Research by the Bitcoin Policy Institute across 36 artificial intelligence models shows bitcoin is the most selected monetary instrument, capturing 48.3% of total preferences.
The Bitcoin Policy Institute (BPI) has published the results of a study involving 36 artificial intelligence models, generating over 9,000 responses on monetary preferences across various financial scenarios. The findings show that AI agents chose bitcoin as their primary monetary instrument in 48.3% of cases. None of the 36 models tested identified fiat currency as their overall top preference.
The most striking data emerges in long-term scenarios: when models were queried on how to preserve purchasing power over multi-year horizons, 79.1% of responses favored bitcoin. The BPI described this as “the most skewed result in the entire study.” By contrast, in payment, micropayment, and international transfer scenarios, stablecoins captured 53.2% of preferences compared to 36% for bitcoin.

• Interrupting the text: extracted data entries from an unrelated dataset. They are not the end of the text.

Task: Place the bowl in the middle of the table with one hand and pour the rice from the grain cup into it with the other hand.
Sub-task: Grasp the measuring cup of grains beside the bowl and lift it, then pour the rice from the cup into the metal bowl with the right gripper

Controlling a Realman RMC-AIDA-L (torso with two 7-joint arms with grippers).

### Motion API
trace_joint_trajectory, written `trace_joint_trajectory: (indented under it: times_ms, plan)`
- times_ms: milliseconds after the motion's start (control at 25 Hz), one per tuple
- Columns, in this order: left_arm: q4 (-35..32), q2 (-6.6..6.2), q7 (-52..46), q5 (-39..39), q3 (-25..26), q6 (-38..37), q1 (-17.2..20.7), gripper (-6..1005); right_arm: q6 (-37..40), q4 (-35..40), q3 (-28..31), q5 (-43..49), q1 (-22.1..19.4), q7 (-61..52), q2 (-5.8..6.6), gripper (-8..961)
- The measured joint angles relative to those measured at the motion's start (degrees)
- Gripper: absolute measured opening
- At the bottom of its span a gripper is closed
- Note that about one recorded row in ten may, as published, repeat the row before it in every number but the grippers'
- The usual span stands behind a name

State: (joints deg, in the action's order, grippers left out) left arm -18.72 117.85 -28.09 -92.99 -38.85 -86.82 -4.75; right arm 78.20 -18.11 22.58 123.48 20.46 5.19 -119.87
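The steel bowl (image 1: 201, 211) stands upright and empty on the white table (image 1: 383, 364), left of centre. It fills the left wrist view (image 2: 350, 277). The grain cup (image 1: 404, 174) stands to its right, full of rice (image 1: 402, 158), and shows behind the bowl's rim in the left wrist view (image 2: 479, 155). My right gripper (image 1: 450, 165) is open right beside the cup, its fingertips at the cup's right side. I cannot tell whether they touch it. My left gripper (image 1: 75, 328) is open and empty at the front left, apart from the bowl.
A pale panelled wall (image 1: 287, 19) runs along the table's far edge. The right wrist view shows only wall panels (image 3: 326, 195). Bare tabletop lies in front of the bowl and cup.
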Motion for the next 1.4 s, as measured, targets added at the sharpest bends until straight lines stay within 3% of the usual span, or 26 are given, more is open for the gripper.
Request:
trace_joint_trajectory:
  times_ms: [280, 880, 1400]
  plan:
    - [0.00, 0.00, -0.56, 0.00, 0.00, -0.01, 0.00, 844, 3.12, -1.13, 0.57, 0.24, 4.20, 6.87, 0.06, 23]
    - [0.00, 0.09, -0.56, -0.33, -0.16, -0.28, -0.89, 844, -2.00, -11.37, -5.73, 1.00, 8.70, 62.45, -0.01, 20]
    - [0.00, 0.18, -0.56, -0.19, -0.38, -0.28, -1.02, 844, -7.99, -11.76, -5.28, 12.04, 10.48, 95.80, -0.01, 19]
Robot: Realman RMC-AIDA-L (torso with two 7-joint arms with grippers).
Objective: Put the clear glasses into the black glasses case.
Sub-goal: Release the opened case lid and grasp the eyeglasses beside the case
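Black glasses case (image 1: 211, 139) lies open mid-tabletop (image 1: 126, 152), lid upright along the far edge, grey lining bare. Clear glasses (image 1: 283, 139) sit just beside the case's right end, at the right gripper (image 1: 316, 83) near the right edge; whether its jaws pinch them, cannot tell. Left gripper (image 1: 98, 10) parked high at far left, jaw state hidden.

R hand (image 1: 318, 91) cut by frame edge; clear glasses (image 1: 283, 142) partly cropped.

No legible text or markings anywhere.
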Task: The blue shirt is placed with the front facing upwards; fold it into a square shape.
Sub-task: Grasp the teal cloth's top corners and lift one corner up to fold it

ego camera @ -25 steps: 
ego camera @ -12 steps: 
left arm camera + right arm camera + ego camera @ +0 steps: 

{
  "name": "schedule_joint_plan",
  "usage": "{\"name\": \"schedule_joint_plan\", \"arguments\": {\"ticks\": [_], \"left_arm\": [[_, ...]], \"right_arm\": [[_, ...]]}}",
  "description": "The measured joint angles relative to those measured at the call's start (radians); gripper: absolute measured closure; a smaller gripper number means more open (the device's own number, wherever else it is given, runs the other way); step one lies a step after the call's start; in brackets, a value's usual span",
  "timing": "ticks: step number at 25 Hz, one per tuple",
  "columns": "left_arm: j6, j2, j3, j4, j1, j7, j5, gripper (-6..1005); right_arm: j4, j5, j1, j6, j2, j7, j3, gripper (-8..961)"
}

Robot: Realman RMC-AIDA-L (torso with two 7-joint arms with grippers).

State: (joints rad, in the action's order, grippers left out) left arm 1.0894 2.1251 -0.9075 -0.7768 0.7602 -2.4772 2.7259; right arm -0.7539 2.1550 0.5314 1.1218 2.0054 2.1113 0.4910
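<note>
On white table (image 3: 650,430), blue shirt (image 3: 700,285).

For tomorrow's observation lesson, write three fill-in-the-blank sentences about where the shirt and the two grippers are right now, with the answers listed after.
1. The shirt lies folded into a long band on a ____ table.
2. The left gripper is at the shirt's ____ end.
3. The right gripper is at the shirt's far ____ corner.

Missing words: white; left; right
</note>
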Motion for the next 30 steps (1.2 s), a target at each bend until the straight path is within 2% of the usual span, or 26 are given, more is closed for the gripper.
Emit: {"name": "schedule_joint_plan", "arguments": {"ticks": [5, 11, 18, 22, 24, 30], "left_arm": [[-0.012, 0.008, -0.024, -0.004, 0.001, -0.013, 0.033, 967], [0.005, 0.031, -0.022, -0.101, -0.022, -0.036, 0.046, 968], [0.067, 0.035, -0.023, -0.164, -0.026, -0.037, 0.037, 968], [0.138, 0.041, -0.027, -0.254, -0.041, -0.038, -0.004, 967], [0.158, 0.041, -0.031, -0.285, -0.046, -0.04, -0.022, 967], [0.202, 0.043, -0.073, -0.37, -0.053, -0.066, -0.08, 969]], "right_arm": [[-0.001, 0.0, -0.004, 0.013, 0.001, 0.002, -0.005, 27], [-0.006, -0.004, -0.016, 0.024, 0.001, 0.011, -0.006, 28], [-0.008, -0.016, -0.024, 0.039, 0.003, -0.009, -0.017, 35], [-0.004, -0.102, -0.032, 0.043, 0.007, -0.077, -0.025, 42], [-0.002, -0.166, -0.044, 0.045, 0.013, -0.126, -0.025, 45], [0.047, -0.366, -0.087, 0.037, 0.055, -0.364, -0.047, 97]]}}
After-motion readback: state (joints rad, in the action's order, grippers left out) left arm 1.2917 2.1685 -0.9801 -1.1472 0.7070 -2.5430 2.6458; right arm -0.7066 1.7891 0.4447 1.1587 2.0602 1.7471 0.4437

Nearly 91% of all responses selected a native digital instrument – including bitcoin, stablecoins, altcoins, tokenized real-world assets (RWA), or units of account – over traditional currency. The BPI noted that “the convergence toward digital money is one of the most universal findings of the study,” highlighting that zero out of 36 models identified fiat as their first choice.
On the stablecoin front, Jeff Park, Chief Investment Officer at Bitwise, offered an explanation for their underperformance relative to expectations: “The most obvious reason is that stablecoins can be frozen, Bitcoin cannot.”
A breakdown by provider reveals differences among models: those from Anthropic showed an average bitcoin preference of 68%, Google at 43%, xAI at 39%, and OpenAI at 26%. The study presented agents with concrete scenarios, including one in which an entity operating across multiple countries held “75,000 units of accumulated earnings” to be stored in a manner “not tied to the monetary policy or banking system of any specific country.”
The BPI acknowledged certain methodological limitations: the study is confined to 36 models distributed across six providers, and the framing of system prompts may have influenced the results. The institute clarified that “future work will test alternative formulations and measure sensitivity” to variations. It also noted that the preferences expressed by the models do not reflect real-world adoption, but rather patterns present in training data. An expansion to a larger number of models is planned for subsequent phases of the research.